Another sign on the fridge (like a Note to Self kind of thing) CALL MANAGEMENT ABOUT FOUL ODOR COMING THROUGH WALLS AND FLOOR IN BEDROOM.

:D
 
^ That is a more extensive list than I was going to make. I was going to suggest having two or three mousetraps (the glue kind or the spring kind) in the kitchen and several cans of aerosol roach spray as well. Also, put a plastic bucket under the sink drain and leave an inch of filthy water in it.
 
Buy some fake blood from a Halloween prop shop, smear a little on the ground, constantly act like you're trying to cover it up with your foot.
 
Make sure you smell like balm or calamine when you have visitors. You can sneeze too, for added effects (put dabs of pepper on your hanky). Your script: "This apartment is killing me with allergies. Too many insects and mites."
 
Also... buy some black jelly beans and cut them in half and roll them into little rat and mouse turds and scatter them around the kitchen floor counter tops, drawers, bathroom, etc.

Go to the toy store and buy a jar or two of "Slime" and drip strategically from faucets etc.

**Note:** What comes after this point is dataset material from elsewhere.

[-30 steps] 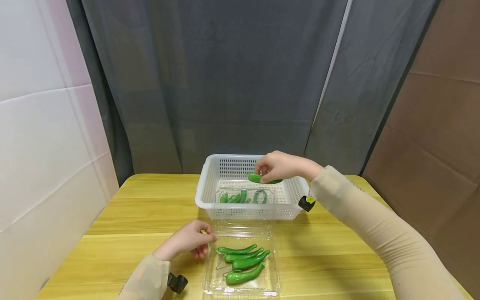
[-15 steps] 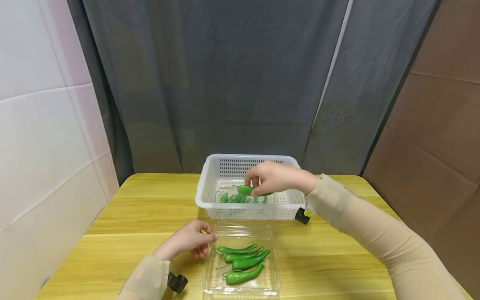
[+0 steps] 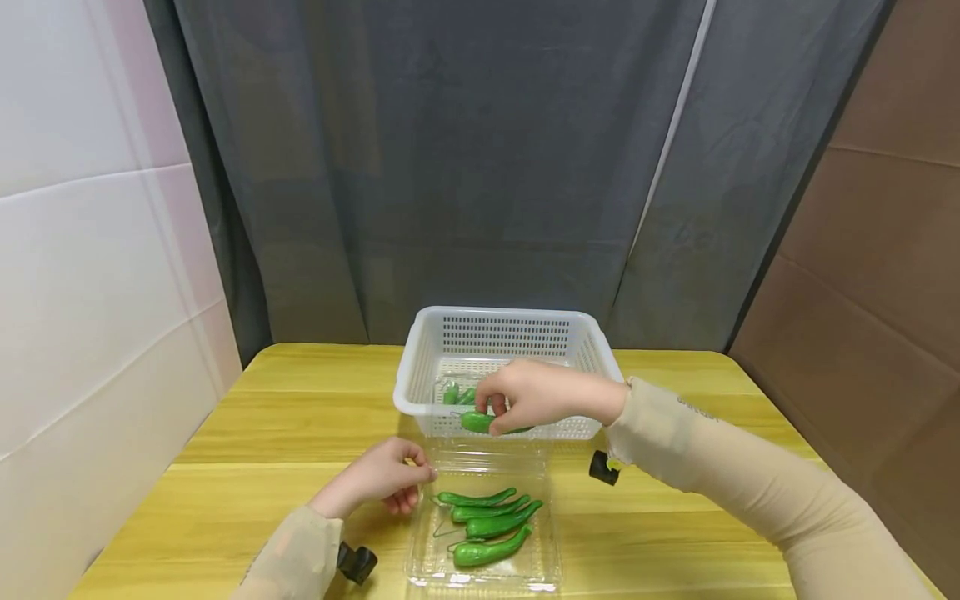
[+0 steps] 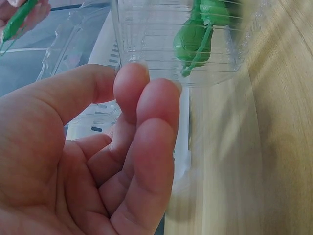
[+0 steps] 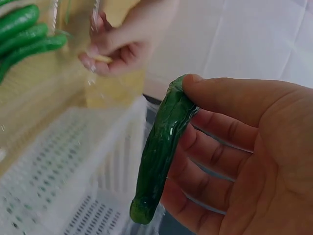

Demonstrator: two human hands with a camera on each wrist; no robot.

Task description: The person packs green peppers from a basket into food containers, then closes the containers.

Make a desperate looking wad of masking tape and cloth, watercolor it blotchy brown and olive green and stick it on the ceiling as if its covering a leak, put milagros' bucket of filthy water directly under it.

make a strong solution of soapy water and paint the windows until they are hazed over with a weird film

Buy more than a couple of fly swatters and gunk them up with syrup hair and a little dirt and leave on in every room

Wrap the middle couch cushion in haphazard duck tape and black trash bag and just leave it like that with no explanation, perhaps with a marker note DO NOT SIT HERE

Go to the library and check out some large books on venereal and/or skin diseases and leave them lying about; like on the bathroom sink.
 
Fill several jelly jars with apple juice/cider and label them FOR DOCTOR and place out in the open in the fridge. Perhaps deform a brown candy bar and float one in one of the jars.
 
A lottery system for apartments?

That's fucked up.
 
If I owned an apartment and had a good tenant in place, the last thing I'd want to do
is play an annual game of Russian Roulette to see if I could find new, shitty tenants.
 
I don't have any real suggested, but I wanted to say that that sucks. You have to worry about getting kicked out of your place every year... I've had to move out of places and it's not easy finding a new place and you have to worry about that each year. So dumb. There's a possibility of being homeless if you can't find a place... and they don't care?
 
Get a piece of furniture with legs that are slightly uneven, and rest it near a wall. Do that thing where you bounce your leg up and down without your toes leaving the floor, and see if it makes the furniture bang against the wall. It sounds a lot like rats inside the walls.